What she had, aside from the matches, were these: a bag of peanuts, a pack of cigarettes, a set of Desert Storm flash cards, a plastic harmonica, and a man’s wallet. She put her back to the mattress, struck another match, and examined the contents of the wallet. She found that it contained forty-two dollars, a Band-Aid, and a driver’s license.

It was the license of the skinny Indian. Surprisingly enough, he wore false teeth in the picture and looked slightly less deranged. She saw that his name was William Longtree. He was five feet, ten inches tall and weighed 150 pounds. He was thirty-five years old. She found this difficult to believe. She would have guessed he was
fifty, at least. And yet, upon reflection, it seemed odder still that he should have any age at all, that someone had once thought to give him a name, that indeed he was some mother’s son, or that he had ever been anything other than the mutant shape she had observed in the night. The observation caused in her a momentary pang of sorrow, though she could not immediately say what this sorrow was connected to, or from what well it had sprung, for in her eyes he had ceased to be a man. And yet even so, she thought, he was not so very much older than she. And thirty-five was young to die.

It was of course, a rash plan, but she was past caring about any of that. She had come to a place beyond the reach of reason. Her deal had been cut and it was with the darkness. She might have burned down the camper and herself with it, if only to cheat the men from their sport, but that would still leave the men on the beach with no one to warn or protect them, and whatever Drew might be, or what he might have done, he had taken her once from a bad place, only to be repaid with her silences, her spasms and hallucinations. And so it was that she tore a piece of cloth from the blanket. In this she wrapped the matches and the driver’s license and tucked them into the waistband of her pants. The rest of the things she put back in the paper bag and returned it to the front seat of the truck, and after she had done that, she took the mattress away from the window and lay in the dark. “Rebellion is as the sin of witchcraft,” someone said. But she answered, “I am a secret agent of the moon.
Spirita sancta.
Holy, Holy, Holy.”

24

T
he surfers rose in darkness, as they had on the previous day. Once again, Drew was pushing them. The first low tide came early and it was his intention to be across the rock field by midday.

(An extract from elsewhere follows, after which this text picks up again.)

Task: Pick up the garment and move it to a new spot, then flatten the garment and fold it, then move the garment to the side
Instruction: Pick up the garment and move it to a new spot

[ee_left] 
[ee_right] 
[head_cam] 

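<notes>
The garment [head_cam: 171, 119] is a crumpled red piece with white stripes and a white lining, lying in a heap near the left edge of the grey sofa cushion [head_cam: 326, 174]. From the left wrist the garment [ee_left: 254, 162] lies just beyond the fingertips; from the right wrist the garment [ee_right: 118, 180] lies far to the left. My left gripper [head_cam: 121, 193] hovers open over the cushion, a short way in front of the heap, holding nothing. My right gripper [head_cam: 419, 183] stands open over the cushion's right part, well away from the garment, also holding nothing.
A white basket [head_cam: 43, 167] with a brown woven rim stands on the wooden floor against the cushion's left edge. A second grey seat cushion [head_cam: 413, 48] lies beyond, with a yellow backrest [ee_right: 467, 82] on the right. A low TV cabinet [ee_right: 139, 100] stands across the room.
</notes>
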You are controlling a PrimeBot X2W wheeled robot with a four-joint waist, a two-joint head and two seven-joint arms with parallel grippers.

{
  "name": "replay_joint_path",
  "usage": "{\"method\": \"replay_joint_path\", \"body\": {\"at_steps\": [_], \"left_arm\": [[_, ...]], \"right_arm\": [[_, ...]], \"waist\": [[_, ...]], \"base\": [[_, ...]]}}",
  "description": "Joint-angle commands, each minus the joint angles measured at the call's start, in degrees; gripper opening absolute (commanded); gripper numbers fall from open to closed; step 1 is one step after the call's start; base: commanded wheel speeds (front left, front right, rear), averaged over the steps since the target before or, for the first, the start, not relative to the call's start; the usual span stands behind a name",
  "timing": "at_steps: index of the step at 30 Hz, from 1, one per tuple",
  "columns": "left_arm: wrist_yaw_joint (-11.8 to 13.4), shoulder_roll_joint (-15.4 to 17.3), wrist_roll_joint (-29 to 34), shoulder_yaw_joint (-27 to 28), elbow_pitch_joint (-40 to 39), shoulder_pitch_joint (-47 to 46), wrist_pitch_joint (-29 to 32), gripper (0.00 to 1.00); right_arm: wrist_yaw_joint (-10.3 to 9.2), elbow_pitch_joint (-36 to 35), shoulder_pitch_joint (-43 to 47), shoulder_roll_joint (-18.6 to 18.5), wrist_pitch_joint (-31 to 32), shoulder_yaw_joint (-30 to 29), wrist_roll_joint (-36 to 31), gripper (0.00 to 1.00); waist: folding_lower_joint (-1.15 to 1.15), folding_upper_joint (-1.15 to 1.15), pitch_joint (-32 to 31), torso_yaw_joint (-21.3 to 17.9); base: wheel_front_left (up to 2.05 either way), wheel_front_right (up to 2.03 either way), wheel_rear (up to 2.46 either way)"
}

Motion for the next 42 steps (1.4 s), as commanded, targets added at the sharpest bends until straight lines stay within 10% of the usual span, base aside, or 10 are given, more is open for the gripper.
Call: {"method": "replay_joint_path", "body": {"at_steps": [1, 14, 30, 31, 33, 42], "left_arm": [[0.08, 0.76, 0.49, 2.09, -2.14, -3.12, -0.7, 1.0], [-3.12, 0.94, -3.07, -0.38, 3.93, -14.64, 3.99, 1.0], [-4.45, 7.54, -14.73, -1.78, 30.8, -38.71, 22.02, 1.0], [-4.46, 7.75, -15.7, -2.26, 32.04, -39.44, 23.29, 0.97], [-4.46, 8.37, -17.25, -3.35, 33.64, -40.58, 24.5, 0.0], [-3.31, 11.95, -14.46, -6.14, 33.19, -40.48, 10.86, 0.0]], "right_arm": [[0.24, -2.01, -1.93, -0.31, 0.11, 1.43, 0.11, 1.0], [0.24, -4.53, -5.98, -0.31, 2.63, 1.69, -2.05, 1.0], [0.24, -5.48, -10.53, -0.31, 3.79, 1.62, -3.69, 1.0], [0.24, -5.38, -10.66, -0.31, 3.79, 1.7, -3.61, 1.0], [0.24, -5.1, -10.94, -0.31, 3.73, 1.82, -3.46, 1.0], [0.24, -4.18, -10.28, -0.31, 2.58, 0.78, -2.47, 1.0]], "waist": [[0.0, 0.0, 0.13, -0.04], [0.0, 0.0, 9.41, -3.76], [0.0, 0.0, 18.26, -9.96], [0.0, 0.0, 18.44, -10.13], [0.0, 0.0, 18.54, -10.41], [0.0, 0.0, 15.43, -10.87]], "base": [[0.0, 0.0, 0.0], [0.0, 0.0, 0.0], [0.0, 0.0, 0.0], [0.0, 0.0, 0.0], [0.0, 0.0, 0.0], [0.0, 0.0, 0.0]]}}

They passed almost without seeing, and certainly without being seen. They went among stone corridors and fishers slick with lichen. They went among rocks sculpted into every conceivable shape and form. Some were as sharp and pointed and perfectly round as if they had been fashioned for the railway spikes of a world much larger than the one into which they had so fallen. Others were huge and round and smooth as marbles, while still others had been broken into shapes too fantastic for the naming, and they passed among these as if they were portals or doorways to other times and other places, though always on the other side, the scene was the same as that which they had left behind.